Hacker Newsnew | past | comments | ask | show | jobs | submitlogin
Linus on git rebase and merge (2009) (mail-archive.com)
226 points by Brajeshwar on July 30, 2013 | hide | past | favorite | 52 comments


One of his points is that you should only pull rarely:

   And, in fact, preferably you don't pull my tree at ALL, since nothing 
   in my tree should be relevant to the development work _you_ do. 
   Sometimes you have to (in order to solve some particularly nasty 
   dependency issue), but it should be a very rare and special thing, and 
   you should think very hard about it.
That might work well for the kind of highly decoupled development he's dealing with, but I'm not sure it'll work for the kind of work I do with my colleagues. The first thing I do every morning is a git pull (often surrounded by git stash [pop] and sometimes with a --rebase appended if I have outgoing commits), because I might need the stuff a colleague worked on the past days, or we might work in the same files and generate lots of conflicts otherwise. Maybe I'm doing it wrong.

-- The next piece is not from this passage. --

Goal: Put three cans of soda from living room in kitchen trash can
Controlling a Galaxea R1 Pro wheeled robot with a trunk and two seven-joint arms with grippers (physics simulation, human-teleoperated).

Linus comments is valid in your case: your colleague's work is relevant to you, thus you have a reason to pull. Otherwise, pulling on a time base will give you little benefit besides the occasional breaking of your stuff.

If you review now Linus comment, it makes sense that pulling should be done on a feature branch: one that has a complete, working solution of something you need.


An alternative that worked really well for me is "do not push broken code". Linus is saying "If you pull at a random time, you might get cruft in your local tree". Why is that? There should be no cruft upstream from you. There may be a conflict between your code and remote, but that is up to you to resolve as the remote works and your code does not work with it.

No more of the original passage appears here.